Aim of the exercise:
Starting with the line containing "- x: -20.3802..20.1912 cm" and going on through the line containing "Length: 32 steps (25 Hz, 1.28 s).", return the lines of the data below exactly, and only those.

#### Source information ####

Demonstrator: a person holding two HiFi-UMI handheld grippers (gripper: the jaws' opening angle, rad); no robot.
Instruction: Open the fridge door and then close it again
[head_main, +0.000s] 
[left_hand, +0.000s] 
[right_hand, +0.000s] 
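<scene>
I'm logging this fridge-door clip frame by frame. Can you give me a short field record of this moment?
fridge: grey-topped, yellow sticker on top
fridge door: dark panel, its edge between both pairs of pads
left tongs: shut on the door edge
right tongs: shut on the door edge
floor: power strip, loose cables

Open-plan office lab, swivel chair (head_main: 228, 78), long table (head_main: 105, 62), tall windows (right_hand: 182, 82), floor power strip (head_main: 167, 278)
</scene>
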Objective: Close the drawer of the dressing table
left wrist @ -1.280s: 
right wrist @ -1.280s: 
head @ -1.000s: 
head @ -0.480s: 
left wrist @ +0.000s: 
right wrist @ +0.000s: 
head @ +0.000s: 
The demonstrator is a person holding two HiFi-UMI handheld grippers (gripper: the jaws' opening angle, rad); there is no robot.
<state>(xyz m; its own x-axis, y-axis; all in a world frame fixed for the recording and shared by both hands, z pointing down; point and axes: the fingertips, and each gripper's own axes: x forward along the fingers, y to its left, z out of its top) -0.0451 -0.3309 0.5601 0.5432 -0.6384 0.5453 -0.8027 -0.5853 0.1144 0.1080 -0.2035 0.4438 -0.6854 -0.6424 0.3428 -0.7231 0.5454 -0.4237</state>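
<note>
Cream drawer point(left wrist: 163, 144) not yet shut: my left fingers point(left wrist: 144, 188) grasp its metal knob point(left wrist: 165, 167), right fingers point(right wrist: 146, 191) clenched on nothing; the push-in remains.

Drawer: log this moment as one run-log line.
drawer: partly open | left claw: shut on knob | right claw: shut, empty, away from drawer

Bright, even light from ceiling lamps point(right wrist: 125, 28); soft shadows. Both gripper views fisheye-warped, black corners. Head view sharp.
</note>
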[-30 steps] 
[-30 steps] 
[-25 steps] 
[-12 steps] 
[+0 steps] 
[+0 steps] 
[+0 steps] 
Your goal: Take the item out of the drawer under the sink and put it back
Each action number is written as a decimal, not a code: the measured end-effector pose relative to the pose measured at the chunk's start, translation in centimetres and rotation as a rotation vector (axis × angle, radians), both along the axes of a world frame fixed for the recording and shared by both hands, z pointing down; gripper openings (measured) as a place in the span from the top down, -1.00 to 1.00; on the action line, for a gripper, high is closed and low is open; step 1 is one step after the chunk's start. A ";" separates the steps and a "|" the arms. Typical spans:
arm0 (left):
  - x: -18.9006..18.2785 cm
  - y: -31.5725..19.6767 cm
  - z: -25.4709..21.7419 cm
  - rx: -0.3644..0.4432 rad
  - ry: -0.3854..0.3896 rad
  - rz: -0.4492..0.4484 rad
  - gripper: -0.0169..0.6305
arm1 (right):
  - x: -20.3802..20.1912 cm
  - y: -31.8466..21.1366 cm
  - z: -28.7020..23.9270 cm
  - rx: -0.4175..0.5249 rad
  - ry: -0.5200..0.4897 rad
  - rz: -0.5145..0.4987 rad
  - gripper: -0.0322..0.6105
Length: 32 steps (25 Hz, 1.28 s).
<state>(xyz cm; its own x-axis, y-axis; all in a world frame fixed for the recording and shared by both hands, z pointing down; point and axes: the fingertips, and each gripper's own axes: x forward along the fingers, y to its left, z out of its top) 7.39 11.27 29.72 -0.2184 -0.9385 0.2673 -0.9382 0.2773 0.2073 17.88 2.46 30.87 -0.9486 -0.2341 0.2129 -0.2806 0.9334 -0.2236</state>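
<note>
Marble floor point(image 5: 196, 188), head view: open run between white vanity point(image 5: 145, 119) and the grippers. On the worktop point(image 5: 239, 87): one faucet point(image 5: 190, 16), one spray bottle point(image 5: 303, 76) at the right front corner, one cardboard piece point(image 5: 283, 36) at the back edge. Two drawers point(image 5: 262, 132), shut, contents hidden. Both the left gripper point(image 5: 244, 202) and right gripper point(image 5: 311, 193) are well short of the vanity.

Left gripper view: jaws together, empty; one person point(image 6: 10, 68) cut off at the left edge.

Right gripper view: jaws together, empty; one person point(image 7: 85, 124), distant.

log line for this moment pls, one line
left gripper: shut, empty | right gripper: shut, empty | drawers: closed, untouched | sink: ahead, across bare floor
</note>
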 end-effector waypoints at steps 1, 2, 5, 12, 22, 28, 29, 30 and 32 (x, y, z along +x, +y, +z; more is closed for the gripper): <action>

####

Problem solution:
  - x: -20.3802..20.1912 cm
  - y: -31.8466..21.1366 cm
  - z: -28.7020..23.9270 cm
  - rx: -0.4175..0.5249 rad
  - ry: -0.5200..0.4897 rad
  - rz: -0.5145..0.4987 rad
  - gripper: -0.0322..0.6105
Length: 32 steps (25 Hz, 1.28 s).

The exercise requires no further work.